#### Goal of the exercise
Transcribe the listing below word for word but skip its images.

══ The data

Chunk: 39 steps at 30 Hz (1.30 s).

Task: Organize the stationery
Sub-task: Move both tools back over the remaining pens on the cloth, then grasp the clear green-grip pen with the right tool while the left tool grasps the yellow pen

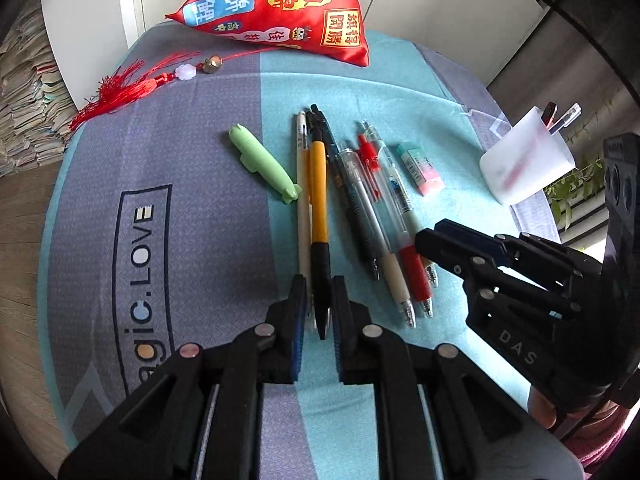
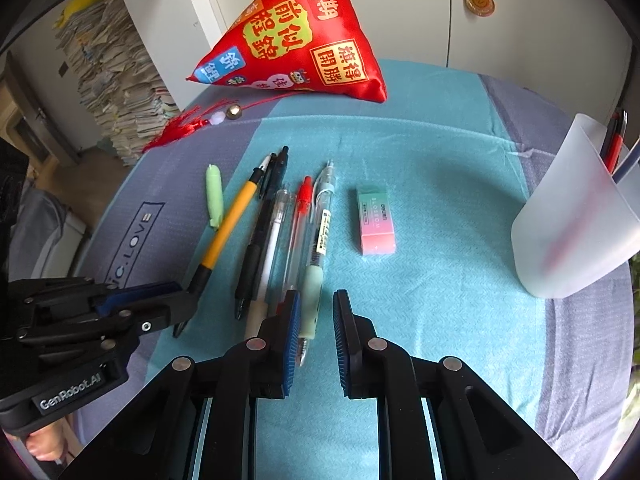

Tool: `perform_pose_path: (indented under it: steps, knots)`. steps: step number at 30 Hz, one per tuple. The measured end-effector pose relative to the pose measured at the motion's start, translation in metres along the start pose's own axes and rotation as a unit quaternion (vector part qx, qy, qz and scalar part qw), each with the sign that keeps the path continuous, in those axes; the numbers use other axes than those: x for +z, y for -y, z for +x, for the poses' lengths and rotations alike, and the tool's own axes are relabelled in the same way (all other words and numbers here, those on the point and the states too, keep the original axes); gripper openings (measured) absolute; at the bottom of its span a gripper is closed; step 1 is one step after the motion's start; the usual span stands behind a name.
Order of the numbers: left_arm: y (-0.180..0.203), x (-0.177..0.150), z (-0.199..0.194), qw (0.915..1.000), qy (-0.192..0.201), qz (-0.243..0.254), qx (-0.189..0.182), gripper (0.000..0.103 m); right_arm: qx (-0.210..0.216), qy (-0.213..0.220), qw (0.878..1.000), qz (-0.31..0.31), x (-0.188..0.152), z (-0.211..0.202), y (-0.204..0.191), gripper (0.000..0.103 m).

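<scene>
Frosted cup (image 1: pixel 528 160): two pens already stowed.
Left gripper (image 1: pixel 318 300): jaws straddling orange pen (image 1: pixel 319 188), not clenched.
Right gripper (image 2: pixel 316 312): jaws released.
Left: six pens, eraser (image 2: pixel 376 220).

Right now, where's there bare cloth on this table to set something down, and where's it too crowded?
Free: the teal cloth between the eraser and the frosted cup, and the strip between the red pouch and the pen row. The grey printed cloth beyond the green cap is bare too. Crowded: the pens lie side by side, with the left gripper around the yellow pen.
</scene>
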State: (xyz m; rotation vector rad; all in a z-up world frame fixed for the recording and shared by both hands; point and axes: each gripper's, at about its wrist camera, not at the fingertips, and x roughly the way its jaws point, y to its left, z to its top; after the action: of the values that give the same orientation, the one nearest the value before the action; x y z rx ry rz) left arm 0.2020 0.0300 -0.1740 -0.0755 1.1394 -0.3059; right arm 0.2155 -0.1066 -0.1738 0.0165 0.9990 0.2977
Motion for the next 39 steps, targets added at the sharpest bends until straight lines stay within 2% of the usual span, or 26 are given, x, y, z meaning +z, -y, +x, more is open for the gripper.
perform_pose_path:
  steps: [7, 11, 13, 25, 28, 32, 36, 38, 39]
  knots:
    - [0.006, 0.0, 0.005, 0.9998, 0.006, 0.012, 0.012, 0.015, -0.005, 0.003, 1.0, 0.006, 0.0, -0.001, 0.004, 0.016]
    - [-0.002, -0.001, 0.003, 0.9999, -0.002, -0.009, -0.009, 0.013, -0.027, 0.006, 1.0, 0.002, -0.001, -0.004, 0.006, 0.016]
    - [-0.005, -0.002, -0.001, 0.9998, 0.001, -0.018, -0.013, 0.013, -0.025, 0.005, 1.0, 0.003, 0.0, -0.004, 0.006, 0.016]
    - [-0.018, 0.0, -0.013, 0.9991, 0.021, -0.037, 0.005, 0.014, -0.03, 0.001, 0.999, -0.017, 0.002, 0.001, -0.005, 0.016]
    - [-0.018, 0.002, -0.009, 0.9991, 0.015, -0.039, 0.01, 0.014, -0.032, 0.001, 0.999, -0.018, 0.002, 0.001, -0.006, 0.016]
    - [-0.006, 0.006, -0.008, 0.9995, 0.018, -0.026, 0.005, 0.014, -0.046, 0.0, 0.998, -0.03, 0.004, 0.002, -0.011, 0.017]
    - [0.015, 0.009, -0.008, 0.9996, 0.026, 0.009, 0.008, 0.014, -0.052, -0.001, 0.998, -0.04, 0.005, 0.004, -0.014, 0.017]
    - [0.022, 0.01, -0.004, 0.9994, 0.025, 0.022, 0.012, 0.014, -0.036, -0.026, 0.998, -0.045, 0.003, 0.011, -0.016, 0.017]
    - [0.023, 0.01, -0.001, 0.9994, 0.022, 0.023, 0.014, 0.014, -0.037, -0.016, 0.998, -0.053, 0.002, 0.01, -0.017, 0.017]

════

#### Exercise solution
Chunk: 39 steps at 30 Hz (1.30 s).

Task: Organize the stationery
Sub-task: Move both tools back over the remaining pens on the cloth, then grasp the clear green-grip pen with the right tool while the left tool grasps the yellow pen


Tool: `perform_pose_path: (indented under it: steps, knots)`. steps: step number at 30 Hz, one per tuple. The measured end-effector pose relative to the pose measured at the motion's start, translation in metres along the start pose's own axes and rotation as a unit quaternion (vector part qx, qy, qz and scalar part qw), each with the sign that keeps the path continuous, in those axes; the numbers use other axes than those: x for +z, y for -y, z for +x, for the poses' lengths and rotations alike, and the tool's own axes are relabelled in the same way (all other words and numbers here, those on the point and the states too, keep the original axes); gripper openings (measured) absolute; at the bottom of its span a gripper is closed; step 1 is one step after the motion's start; the usual span stands behind a name.
Order of the numbers: left_arm: y (-0.180..0.203), x (-0.177..0.150), z (-0.199..0.194), qw (0.915..1.000), qy (-0.192..0.201), qz (-0.243..0.254), qx (-0.189..0.182), gripper (0.000..0.103 m); right_arm: qx (-0.210..0.216), qy (-0.213..0.220), qw (0.878..1.000), qz (-0.31..0.31), x (-0.188..0.152), z (-0.211..0.202), y (-0.204..0.191), gripper (0.000..0.103 m).

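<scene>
Frosted cup (image 1: pixel 528 160): two pens already stowed.
Left gripper (image 1: pixel 318 300): jaws straddling orange pen (image 1: pixel 319 188), not clenched.
Right gripper (image 2: pixel 316 312): jaws released.
Left: six pens, eraser (image 2: pixel 376 220).

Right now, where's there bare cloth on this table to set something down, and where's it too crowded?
Free: the teal cloth between the eraser and the frosted cup, and the strip between the red pouch and the pen row. The grey printed cloth beyond the green cap is bare too. Crowded: the pens lie side by side, with the left gripper around the yellow pen.
</scene>
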State: (xyz m; rotation vector rad; all in a z-up world frame fixed for the recording and shared by both hands; point and axes: each gripper's, at about its wrist camera, not at the fingertips, and x roughly the way its jaws point, y to its left, z to its top; after the action: of the values that give the same orientation, the one nearest the value before the action; x y z rx ry rz) left arm 0.2020 0.0300 -0.1740 -0.0755 1.1394 -0.3059; right arm 0.2155 -0.1066 -0.1738 0.0165 0.9990 0.2977
Motion for the next 39 steps, targets added at the sharpest bends until straight lines stay within 2% of the usual span, or 26 are given, x, y, z meaning +z, -y, +x, more is open for the gripper.
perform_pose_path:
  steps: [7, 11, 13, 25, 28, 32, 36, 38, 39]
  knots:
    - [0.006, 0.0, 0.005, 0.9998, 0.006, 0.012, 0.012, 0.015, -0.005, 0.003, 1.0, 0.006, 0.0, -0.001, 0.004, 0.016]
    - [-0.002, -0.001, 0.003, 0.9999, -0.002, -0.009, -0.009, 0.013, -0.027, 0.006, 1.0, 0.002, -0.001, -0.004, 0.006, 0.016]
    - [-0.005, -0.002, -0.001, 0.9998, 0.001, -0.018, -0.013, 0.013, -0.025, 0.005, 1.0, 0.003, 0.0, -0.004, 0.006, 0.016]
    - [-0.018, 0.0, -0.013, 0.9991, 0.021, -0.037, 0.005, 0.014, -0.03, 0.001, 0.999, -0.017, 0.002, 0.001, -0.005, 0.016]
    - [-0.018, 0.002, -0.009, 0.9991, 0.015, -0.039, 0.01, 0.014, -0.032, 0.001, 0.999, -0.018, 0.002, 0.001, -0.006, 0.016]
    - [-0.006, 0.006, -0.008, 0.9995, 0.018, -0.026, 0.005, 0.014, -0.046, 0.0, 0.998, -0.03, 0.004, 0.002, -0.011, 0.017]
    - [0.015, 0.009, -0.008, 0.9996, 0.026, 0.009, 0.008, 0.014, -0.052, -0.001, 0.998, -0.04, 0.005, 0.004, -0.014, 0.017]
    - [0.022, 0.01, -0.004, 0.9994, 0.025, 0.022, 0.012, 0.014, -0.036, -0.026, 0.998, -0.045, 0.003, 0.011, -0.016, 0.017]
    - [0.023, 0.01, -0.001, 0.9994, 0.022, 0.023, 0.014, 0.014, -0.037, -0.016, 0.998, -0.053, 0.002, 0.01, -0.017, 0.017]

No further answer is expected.